16th February 2022
Building to belong: diversity and inclusion in the workplace empowers us to deliver better for customers and the communities they serve
Civica’s Andrea Rowe explores how improved diversity, equity and inclusion will lead to better decision making and resilience in the marketplace and our communities
There’s no doubt that more diverse teams of people will build better products and help improve outcomes for the communities our public sector customers serve. This diversity of thought and lived experience ensures we develop innovative products for people from all walks of life.

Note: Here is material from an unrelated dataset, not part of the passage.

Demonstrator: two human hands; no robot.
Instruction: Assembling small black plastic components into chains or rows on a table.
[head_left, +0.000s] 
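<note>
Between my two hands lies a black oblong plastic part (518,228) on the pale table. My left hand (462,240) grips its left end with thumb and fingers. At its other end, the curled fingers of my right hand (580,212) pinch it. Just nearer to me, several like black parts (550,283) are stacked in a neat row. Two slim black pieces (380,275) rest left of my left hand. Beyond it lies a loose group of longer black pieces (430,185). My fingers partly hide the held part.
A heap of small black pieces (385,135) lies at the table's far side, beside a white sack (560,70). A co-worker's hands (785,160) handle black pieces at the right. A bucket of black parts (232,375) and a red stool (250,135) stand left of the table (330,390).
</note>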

As someone who has always been passionate about building on diversity, equity and inclusion (DE&I) in the workplace, I strongly believe that equity and inclusion should be embedded in the employee lifecycle and at the heart of everything we do. Every organisation has a responsibility to improve representation and make everyone feel like they belong.

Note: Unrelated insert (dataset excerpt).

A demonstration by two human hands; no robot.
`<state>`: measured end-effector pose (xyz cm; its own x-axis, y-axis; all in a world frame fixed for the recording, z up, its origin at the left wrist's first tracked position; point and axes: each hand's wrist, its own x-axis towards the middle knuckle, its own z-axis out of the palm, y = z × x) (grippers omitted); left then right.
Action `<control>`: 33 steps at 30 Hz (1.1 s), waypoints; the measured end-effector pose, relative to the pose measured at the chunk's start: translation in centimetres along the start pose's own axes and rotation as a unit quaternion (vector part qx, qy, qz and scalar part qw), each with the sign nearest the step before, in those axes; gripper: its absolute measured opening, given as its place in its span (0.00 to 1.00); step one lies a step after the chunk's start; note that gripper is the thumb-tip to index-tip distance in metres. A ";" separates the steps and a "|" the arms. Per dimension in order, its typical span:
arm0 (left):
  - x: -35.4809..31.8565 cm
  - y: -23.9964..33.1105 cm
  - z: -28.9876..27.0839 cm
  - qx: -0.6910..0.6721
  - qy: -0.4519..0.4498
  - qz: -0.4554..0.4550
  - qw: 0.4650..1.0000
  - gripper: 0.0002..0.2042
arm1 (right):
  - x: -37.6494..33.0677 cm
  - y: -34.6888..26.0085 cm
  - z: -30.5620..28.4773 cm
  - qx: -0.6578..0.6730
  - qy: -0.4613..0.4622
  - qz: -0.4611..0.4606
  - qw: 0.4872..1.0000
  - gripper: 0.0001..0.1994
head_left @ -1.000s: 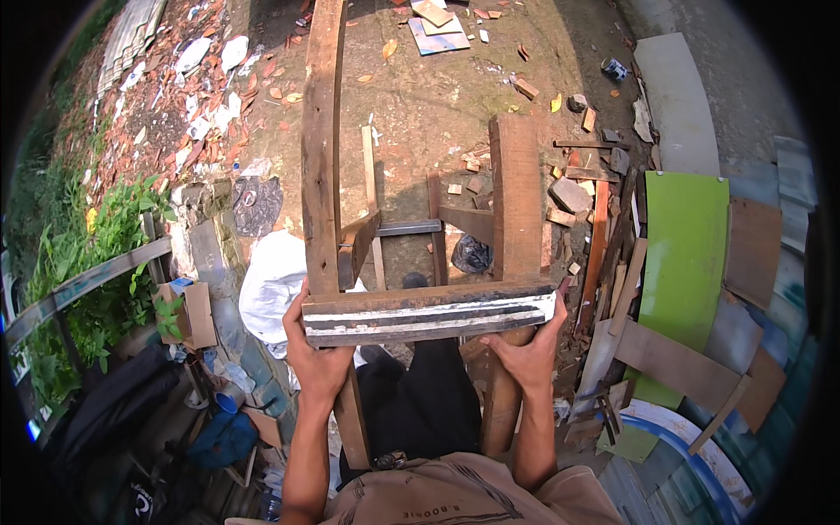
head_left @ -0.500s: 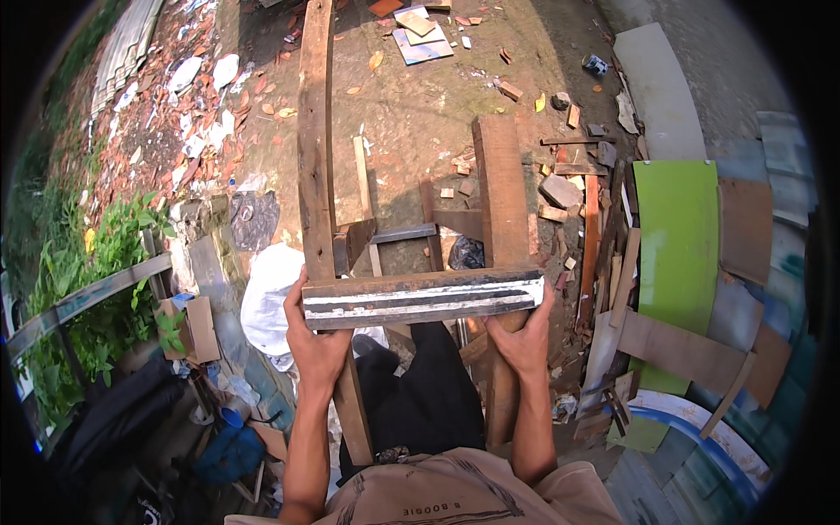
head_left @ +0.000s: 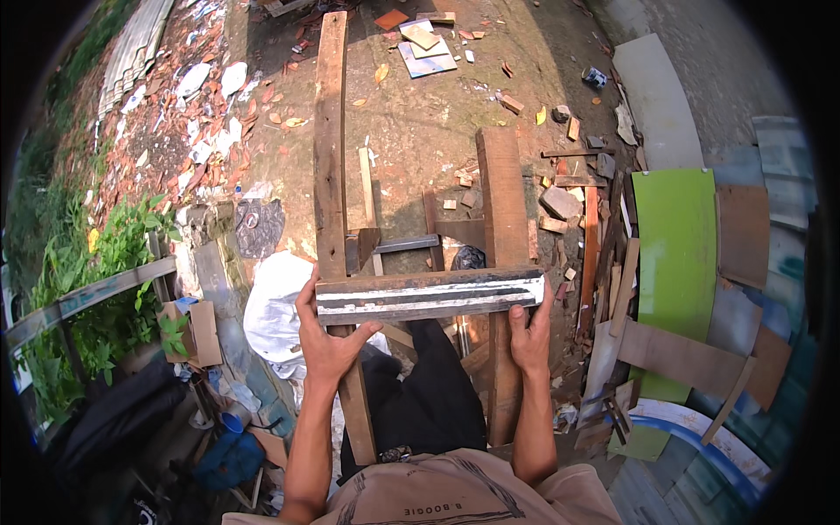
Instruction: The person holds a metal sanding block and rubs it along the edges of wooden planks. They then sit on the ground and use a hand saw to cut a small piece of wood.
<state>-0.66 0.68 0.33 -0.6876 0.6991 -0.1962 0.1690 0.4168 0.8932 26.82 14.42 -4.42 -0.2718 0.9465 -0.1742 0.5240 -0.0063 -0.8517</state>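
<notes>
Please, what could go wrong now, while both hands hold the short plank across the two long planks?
1. The short plank is gripped only at its ends by the left hand and right hand; it may slip or pinch the fingers.
2. The right long plank is much shorter than the left long plank, so the frame could twist.

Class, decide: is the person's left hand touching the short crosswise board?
Touching. The head view shows the left hand gripping the left end of the crosswise board, thumb underneath.
</notes>
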 end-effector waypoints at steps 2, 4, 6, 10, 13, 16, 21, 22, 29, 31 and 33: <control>-0.1 0.3 0.0 0.022 0.001 0.010 1.000 0.54 | 0.1 0.1 0.0 -0.003 0.004 -0.006 1.000 0.43; -0.2 0.4 0.0 0.030 0.010 0.017 0.999 0.54 | 0.2 0.0 0.0 -0.001 -0.002 0.005 1.000 0.43; -0.3 0.3 0.1 0.037 0.016 0.018 0.999 0.53 | 0.4 -0.4 0.0 0.002 -0.004 0.009 1.000 0.43; -0.4 -0.2 0.1 0.023 0.013 0.008 1.000 0.53 | 0.6 -0.2 0.0 0.004 -0.002 0.009 1.000 0.43; -0.5 -0.4 0.0 0.009 0.012 -0.002 1.000 0.53 | 0.4 0.0 -0.1 0.012 -0.016 0.040 0.999 0.41; -0.5 -0.1 0.1 -0.001 0.008 -0.021 1.000 0.54 | 0.4 -0.3 -0.1 0.016 -0.021 0.066 0.997 0.40; -0.3 -0.1 0.0 0.007 0.005 -0.017 1.000 0.55 | 0.3 -0.8 0.1 0.044 -0.014 0.049 0.998 0.38; -0.3 -0.2 0.1 0.006 0.007 -0.016 1.000 0.55 | 0.4 -1.2 0.0 0.046 -0.016 0.049 0.998 0.37; -0.1 -0.2 -0.2 0.036 -0.004 0.027 0.999 0.51 | 0.5 -1.2 -0.1 0.044 -0.019 0.055 0.997 0.37; -0.2 -0.5 -0.3 0.067 0.012 0.036 0.997 0.46 | 0.5 -1.2 -0.1 0.042 -0.017 0.055 0.997 0.37; -0.2 -0.5 -0.3 0.081 0.027 0.030 0.996 0.42 | 0.4 -1.2 -0.1 0.040 -0.012 0.055 0.998 0.38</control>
<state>-0.80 0.16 0.05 -0.7088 0.6955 -0.1182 0.3201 0.4663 0.8246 26.14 14.83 -3.46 -0.2354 0.9308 -0.2797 0.4855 -0.1366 -0.8635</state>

We must represent both our own wider organisation and our customers through having diverse leadership and teams. As a leading global software business and Investors in People Gold organisation, we know that it’s crucial to actively build on our DE&I policies. Future talent coming into the workforce today considers a diverse workforce as a key factor when considering job offers – we need to ensure we keep building on our progress.
The route to success
As with many global technology companies, we do have a diverse organisation and have made lots of progress in recent years – we’re proud to be a Financial Times Diversity Leader 2022 for the third year running. But we recognise that there’s still some way to go to help people feel they’re working in a truly inclusive organisation and are welcome regardless of their race, gender, sexuality, disability or neurodiversity.
To do so, it’s crucial to look at the full employment cycle, starting with recruitment. How do we attract more diverse candidates to join us? We push to make sure adverts are placed where they’ll be seen by all, ensuring we have a mixed group of candidates for roles and actively challenging any lack of diversity we see. Details such as the wording in adverts are checked to make sure they don’t discriminate. For example, we avoid phrases such as, ‘Hit the ground running’ as it’s been shown women are deterred from applying for jobs if they feel they don’t immediately meet 100% of the job description.
Feel an affinity
Our DE&I strategy comes from the very top of our organisation with our CEO Wayne Story; all senior leaders attend diversity and inclusion awareness training – which has now been rolled out to the wider business. More recently, we’ve celebrated Pride Month and Black History Month: giving a voice to people to share their lived experiences and teach us what more we could be doing to help individuals feel an even stronger sense of belonging.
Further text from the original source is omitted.